3. The method of claim 1, wherein the method for obtaining the co-expression stability of each gene in each target cancer patient sample is: for each gene g in the gene expression matrix₀ Obtaining the gene g from a gene regulation network₀ M adjacent genes { g }₁ ,…,g_M -a }; for gene g₀ And adjacent genes thereto, wherein Z_i ＝{v_i,1 ,…,v_i,n [ expression of the ith Gene g ]_i The expression level after Z-Score normalization, i.epsilon.0, M]N Z, n represents the number of samples of the target cancer patient; when g₀ And g is equal to_i Is positively correlated with the expression pattern of gene g₀ Co-expression stability in target cancer patient sample j isOtherwise->Wherein v is_i,j Expression Gene g_i The expression level in the target cancer patient sample j, j e {1, …, n }.

4. The method of claim 1, 2 or 3, wherein if the log rank test value P of a gene is less than or equal to 0.05, determining that the gene has a statistical difference in survival time for each target cancer patient in the top T% target cancer patient sample and the back T% target cancer patient sample.

5. A method according to claim 1, 2 or 3, wherein the gene regulation network is optimized using experimental means or an interaction database, and edges of the gene regulation network having a reliability below a set threshold are deleted.

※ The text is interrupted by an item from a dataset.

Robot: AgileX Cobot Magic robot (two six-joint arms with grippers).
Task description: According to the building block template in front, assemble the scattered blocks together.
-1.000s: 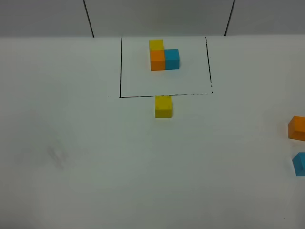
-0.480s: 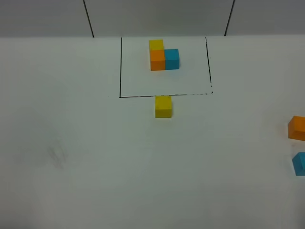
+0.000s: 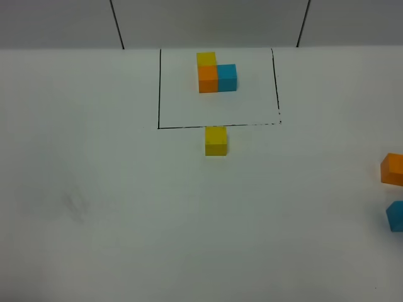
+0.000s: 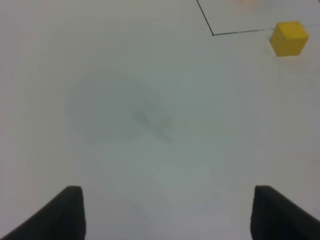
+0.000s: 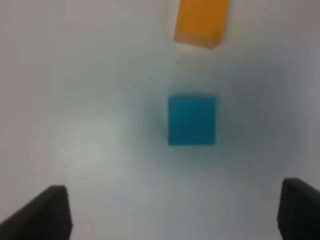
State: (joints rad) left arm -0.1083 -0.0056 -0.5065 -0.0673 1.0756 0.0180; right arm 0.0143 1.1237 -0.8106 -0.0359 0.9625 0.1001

6. The method of claim 5, wherein the experimental means comprises: predicting transcription factor-target gene interaction based on co-immunoprecipitation, and combining based on yeast two-hybrid, close-range fluorescence resonance, surface plasmon resonance and mass spectrometry; the interaction database comprises: chromatin interaction databases, transcription factor-target gene databases, microRNA-target gene databases, protein-protein interaction databases, and pathway databases.

7. A server comprising a memory and a processor, the memory storing a computer program configured to be executed by the processor, the computer program comprising instructions for performing the steps of the method of any of claims 1 to 6.

8. A computer readable storage medium, on which a computer program is stored, characterized in that the computer program, when being executed by a processor, implements the steps of the method of any of claims 1 to 6.